Managing large, pre-trained predictive models across an organization and ensuring the same version is in production can be a challenge with the rapid pace of changes in the AI/machine learning space. Here, we have an approach that demonstrates how to automate building, storing, and deploying predictive models from a Remote Machine Learning Data Store hosted on Redis. This approach is focused on showing how DevOps CI/CD artifact pipelines can be used to build and manage machine learning model artifacts with Jupyter IPython notebooks, accompanying command line automation versions, and administration tools to help manage artifacts across a team. By utilizing DevOps for your machine learning build workflows you can easily manage model deployments across intelligent environments.

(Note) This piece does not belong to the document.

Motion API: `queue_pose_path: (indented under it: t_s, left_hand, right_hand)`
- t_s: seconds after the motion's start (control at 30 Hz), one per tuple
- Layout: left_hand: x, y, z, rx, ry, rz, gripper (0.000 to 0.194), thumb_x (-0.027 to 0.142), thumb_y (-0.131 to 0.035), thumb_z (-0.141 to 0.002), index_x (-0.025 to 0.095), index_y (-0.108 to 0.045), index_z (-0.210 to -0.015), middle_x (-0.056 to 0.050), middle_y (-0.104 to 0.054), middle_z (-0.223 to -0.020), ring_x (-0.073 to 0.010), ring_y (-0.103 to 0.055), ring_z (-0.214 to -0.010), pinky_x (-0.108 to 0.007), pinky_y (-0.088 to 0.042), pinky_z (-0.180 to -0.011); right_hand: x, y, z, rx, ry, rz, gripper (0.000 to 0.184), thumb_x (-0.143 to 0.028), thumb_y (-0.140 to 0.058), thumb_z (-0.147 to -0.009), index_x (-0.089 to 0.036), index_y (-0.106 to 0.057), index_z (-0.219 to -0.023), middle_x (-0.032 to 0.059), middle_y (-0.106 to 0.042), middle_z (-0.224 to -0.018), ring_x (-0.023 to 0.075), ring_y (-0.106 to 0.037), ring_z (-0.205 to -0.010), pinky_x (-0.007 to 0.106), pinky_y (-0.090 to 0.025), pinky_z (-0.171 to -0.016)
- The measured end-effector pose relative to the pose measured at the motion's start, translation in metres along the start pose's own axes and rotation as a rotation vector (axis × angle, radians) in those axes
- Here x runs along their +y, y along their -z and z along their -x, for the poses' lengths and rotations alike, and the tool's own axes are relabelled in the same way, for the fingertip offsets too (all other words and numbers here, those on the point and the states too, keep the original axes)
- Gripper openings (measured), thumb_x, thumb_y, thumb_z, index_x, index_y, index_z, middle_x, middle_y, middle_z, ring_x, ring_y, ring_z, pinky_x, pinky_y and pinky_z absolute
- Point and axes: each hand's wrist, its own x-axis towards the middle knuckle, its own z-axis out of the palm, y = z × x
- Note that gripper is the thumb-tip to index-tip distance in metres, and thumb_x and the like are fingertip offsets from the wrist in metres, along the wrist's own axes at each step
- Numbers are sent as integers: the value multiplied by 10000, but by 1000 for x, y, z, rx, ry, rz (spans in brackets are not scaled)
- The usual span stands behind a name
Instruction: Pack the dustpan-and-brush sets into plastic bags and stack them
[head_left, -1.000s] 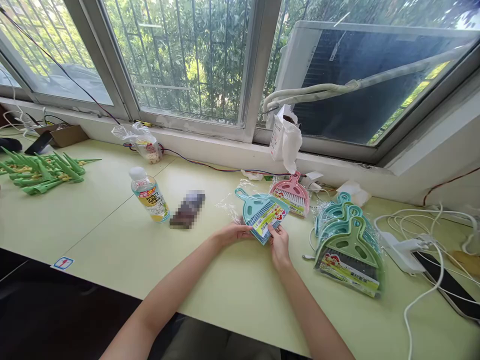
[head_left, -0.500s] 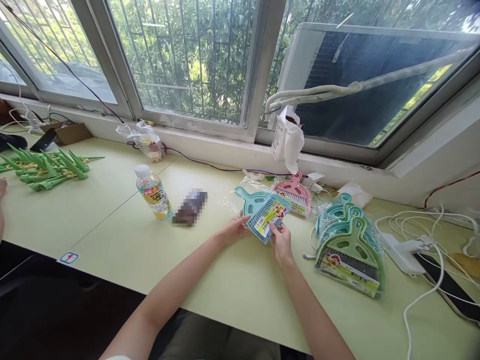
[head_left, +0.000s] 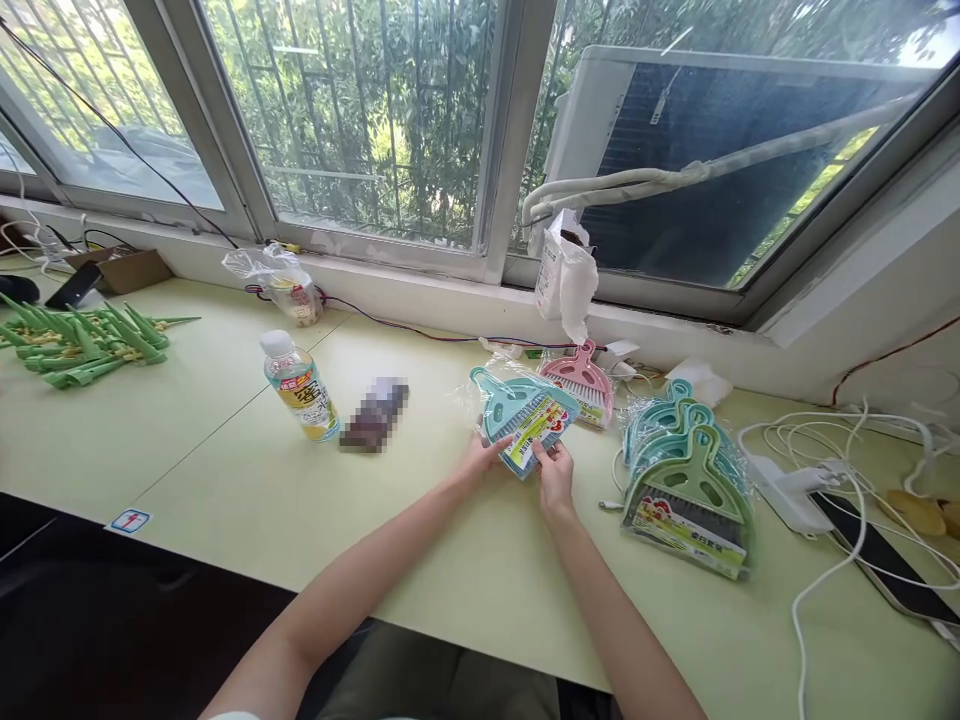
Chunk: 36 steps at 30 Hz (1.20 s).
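Note:
A turquoise dustpan and brush set (head_left: 517, 405) in clear plastic, with a yellow-green label, is held tilted above the table by both hands. My left hand (head_left: 481, 455) grips its left lower edge, fingers partly behind it. On the lower right edge, my right hand (head_left: 555, 475) pinches the set with the thumb on the front. Just behind it lies a pink dustpan and brush set (head_left: 579, 380). To the right of my right hand, several wrapped sets overlap in a row, with a green set (head_left: 694, 500) at the front and turquoise ones behind.
A drink bottle (head_left: 300, 385) stands left of my hands, beside a blurred-out dark object (head_left: 375, 413). Green pointed pieces (head_left: 97, 340) are heaped at the far left. White cables, a power strip (head_left: 787, 495) and a phone (head_left: 885, 555) lie at the right. A window (head_left: 360, 120) runs behind.
The view has shifted slightly. My left fingers have moved a little further onto the label of the turquoise set. Both hands still hold it.

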Motion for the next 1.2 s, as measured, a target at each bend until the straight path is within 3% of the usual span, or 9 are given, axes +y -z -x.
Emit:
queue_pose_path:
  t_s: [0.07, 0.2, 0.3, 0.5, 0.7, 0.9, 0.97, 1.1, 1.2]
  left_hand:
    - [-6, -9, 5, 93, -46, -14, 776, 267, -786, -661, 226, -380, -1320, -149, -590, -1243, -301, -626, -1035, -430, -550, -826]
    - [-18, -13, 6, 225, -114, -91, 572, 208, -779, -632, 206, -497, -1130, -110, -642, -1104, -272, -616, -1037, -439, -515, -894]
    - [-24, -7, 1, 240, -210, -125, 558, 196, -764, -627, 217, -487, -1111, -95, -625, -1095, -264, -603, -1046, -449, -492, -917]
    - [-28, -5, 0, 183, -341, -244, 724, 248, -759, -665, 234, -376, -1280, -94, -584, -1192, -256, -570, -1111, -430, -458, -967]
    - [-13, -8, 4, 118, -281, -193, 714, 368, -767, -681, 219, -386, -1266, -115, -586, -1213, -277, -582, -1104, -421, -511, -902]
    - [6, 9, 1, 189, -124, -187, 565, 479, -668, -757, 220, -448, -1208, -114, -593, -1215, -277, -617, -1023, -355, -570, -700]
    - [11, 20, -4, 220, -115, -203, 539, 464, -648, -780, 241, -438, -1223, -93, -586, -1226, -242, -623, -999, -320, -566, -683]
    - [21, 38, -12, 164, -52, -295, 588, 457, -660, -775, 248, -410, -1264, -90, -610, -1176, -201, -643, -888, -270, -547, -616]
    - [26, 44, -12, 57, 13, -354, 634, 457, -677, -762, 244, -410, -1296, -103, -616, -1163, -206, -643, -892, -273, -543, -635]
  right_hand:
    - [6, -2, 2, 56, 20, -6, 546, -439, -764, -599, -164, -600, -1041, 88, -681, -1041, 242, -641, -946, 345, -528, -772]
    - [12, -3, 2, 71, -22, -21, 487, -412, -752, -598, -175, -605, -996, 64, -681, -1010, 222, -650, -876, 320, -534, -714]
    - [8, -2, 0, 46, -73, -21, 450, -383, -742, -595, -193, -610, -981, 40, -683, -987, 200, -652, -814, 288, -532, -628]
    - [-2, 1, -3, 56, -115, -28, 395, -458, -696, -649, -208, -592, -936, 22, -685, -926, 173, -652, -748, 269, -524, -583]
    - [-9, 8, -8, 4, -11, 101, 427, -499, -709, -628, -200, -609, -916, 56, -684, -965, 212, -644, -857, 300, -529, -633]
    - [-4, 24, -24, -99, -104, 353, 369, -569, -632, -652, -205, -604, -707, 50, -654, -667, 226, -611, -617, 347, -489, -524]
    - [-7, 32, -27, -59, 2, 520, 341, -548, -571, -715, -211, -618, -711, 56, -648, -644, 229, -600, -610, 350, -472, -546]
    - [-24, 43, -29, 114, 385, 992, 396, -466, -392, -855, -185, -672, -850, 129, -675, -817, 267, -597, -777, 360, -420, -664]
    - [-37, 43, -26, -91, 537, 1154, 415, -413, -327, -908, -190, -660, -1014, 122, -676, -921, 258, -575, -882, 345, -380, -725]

In general, machine learning workflows share these common steps to create a predictive model:
1. Define a dataset
2. Slice the dataset up into train and test sets
3. Build your machine learning algorithm model
4. Train the model
5. Test the model
We wanted to share how to automate these common steps within a machine learning pipeline under a server API that creates model artifacts on completion. Artifacts are dictionaries containing the models’ analysis, accuracy, predictions, and binary model objects. Once the artifact is created, it can be compressed as a pickle serialized object and uploaded to a configurable S3 location or in another persistent storage location. This post is also a demonstration for designing a machine learning API with a pseudo-factory to abstract how each step works and the underlying machine learning model implementation. This approach lets a team focus on improving model predictive accuracy, improving a dataset’s features, sharing models across an organization, helps with model evaluation, and deploying pre-trained models to new environments for automation and live intelligent service layers that need to make predictions or forecasts in real-time.
Here is the workflow for using a machine learning data store powered by Redis and an S3 artifact backbone:
This workflow is built to help find highly predictive models because it uses an API that can scale out expensive tasks (like building, learning, training and testing models) and natively manages machine learning models with Redis caching with an S3 backbone for archiving. Just like DevOps in the enterprise software world, automating build workflows enables your organization to focus on stuff that matters like: finding the most predictive models, defining quality datasets, and testing newly engineered features.